Накануне вечером, после того как Уиллоуби выдал тайну своей закулисной махинации, Крерар вдруг затосковал по такой силе, которая остановила бы всю эту недостойную игру и сделала бы так, чтобы люди были людьми, а не чинушами с мелкими душонками и мелкими стремлениями. Он даже готов был поддержать затею с листовкой, лишь бы осадить немного Уиллоуби и помешать его планам.
Крерар знал заранее, что Девитт наложит вето на листовку. Другое дело, если бы Девитт уже был здесь. Девитт — кадровый военный, но он с огоньком и при случае не побоялся бы поспорить с высшей инстанцией.
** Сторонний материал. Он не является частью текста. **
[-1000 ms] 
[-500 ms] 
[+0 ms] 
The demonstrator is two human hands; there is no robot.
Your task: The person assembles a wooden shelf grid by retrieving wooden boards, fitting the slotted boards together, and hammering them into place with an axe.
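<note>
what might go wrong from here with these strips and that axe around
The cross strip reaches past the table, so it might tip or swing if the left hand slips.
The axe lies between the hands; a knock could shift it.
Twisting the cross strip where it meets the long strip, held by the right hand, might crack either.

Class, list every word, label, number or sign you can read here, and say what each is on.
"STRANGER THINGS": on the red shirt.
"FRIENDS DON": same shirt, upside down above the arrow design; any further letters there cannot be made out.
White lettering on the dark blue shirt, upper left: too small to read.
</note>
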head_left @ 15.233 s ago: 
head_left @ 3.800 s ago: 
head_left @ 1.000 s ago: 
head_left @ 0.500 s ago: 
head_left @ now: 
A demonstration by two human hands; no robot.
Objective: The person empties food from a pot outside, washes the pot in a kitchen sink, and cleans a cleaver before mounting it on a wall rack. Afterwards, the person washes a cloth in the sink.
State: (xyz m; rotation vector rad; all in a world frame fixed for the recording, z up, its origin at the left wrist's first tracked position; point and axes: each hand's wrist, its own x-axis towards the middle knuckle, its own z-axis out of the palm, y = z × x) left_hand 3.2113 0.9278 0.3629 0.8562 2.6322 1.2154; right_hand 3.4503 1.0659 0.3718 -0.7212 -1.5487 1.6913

Но поскольку Девитт сам представляет сейчас высшую инстанцию, то надеяться не на что.
Его мысли были прерваны окликом:
— Мистер Крерар!
— Да? — Крерар вздрогнул и так быстро вскочил, что у него слегка закружилась голова.
— Я хочу показать вам листовку. — Перед ним стоял Бинг и протягивал ему две испещренные помарками странички. — Это еще только черновик, но, мне кажется, это более или менее то, что нам нужно.
Крерар протер глаза, поморгал.
— Вы приложили перевод? Давайте.
Бинг следил за лицом Крерара, стараясь по движению бровей и полуулыбкам угадать, что тот думает. Эта листовка — не просто очередная работа, а нечто неизмеримо более важное. Если то, что он написал, произведет впечатление на Крерара, оторвет его от Уиллоуби, то выпуск листовки может все-таки состояться. А Бинг желал этого не ради себя, не ради шутки над историей, нет, ради других — Тони, Толачьяна, Торпа и ради Карен, Иетса… и даже Фарриша.
Крерар медленно читал:
«Да здравствует Четвертое июля!
Вы слышали залп наших пушек. Это голос Америки. Так говорит Америка Четвертого июля 1944 года.